Las imágenes de transformación tienen un enorme poder para influir en las decisiones de compra. Una persona que observa una piel con acné y posteriormente una piel aparentemente perfecta puede asumir que el producto fue responsable del cambio.
Para un adolescente o un joven que enfrenta inseguridades relacionadas con su apariencia, este tipo de contenido puede resultar especialmente convincente.
La preocupación no está en que un creador promocione un producto. El verdadero problema surge cuando una publicidad se presenta como una experiencia auténtica sin dejar claro que existe una relación comercial detrás.
¿Qué hay detrás de un código de descuento?
Cuando un influencer etiqueta una marca, utiliza un código de descuento o comparte un enlace para comprar un producto, puede existir un acuerdo comercial que beneficie económicamente al creador.
En algunos casos, las marcas envían productos para que sean promocionados; en otros, el creador puede recibir un porcentaje de las ventas generadas mediante un enlace, código promocional o sistema de afiliados. También pueden existir pagos directos por la creación y publicación del contenido.
Por eso, una recomendación que parece espontánea puede formar parte de una campaña publicitaria.
Esto no significa que toda colaboración entre influencers y marcas sea engañosa. Existen creadores que prueban los productos que promocionan, ofrecen opiniones honestas y dejan claro cuándo están realizando contenido patrocinado.
La diferencia está en la transparencia.
El consumidor también necesita aprender a mirar
El crecimiento del marketing de influencia plantea un reto importante: aprender a diferenciar una experiencia personal de una estrategia publicitaria.
Antes de comprar un producto únicamente porque alguien en redes asegura que funciona, resulta conveniente preguntarse: ¿el creador está recibiendo algún beneficio por recomendarlo?, ¿se identifica claramente la publicidad?, ¿existen otras opiniones independientes?, ¿los resultados mostrados son razonables para el tiempo que supuestamente tomó la transformación?
Estas preguntas pueden parecer sencillas, pero ayudan a evitar compras impulsivas basadas únicamente en una imagen llamativa o en la confianza que genera una persona con miles o millones de seguidores.
Una responsabilidad compartida
Las marcas, los influencers y las plataformas digitales tienen una responsabilidad importante frente a los consumidores.
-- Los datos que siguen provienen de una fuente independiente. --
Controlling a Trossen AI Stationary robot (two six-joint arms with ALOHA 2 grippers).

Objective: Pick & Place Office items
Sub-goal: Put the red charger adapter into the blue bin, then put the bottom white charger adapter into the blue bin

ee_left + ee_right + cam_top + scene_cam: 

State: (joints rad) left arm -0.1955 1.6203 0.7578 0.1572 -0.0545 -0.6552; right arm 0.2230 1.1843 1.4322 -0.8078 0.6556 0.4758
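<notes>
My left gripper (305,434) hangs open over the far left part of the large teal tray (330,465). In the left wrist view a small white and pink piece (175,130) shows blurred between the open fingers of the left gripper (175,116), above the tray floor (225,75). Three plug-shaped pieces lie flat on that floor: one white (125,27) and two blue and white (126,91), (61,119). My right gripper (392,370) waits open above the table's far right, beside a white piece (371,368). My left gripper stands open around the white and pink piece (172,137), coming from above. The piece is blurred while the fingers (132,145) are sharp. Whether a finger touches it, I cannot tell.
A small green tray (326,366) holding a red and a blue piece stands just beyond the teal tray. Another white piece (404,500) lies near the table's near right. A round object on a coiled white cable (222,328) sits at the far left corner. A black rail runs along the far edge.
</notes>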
La publicidad puede ser una herramienta legítima para dar a conocer productos y servicios, pero debe evitar presentar resultados falsos o experiencias fabricadas como si fueran reales.
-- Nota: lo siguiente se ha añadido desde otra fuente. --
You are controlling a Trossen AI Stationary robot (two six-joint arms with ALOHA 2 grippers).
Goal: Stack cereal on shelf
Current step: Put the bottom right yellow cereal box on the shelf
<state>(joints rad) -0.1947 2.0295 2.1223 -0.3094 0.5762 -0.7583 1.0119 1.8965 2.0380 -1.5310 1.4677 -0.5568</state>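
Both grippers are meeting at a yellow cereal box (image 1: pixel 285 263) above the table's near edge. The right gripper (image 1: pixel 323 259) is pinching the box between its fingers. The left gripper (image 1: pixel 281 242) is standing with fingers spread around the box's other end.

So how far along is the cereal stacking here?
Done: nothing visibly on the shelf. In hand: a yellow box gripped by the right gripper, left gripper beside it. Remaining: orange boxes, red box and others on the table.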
Los creadores de contenido, por su parte, tienen una influencia que va mucho más allá de conseguir seguidores. Sus publicaciones pueden afectar las decisiones, la autoestima y las expectativas de quienes los observan diariamente.
En una época en la que cualquier transformación puede hacerse viral en cuestión de horas, aprender a cuestionar lo que vemos no significa desconfiar de todo. Significa entender que detrás de una publicación aparentemente sencilla puede existir toda una estrategia de venta.
Porque en las redes sociales, no todo lo que parece una experiencia personal lo es. Y cuando lo viral se convierte en publicidad, mirar más allá de la pantalla también es una forma de proteger al consumidor.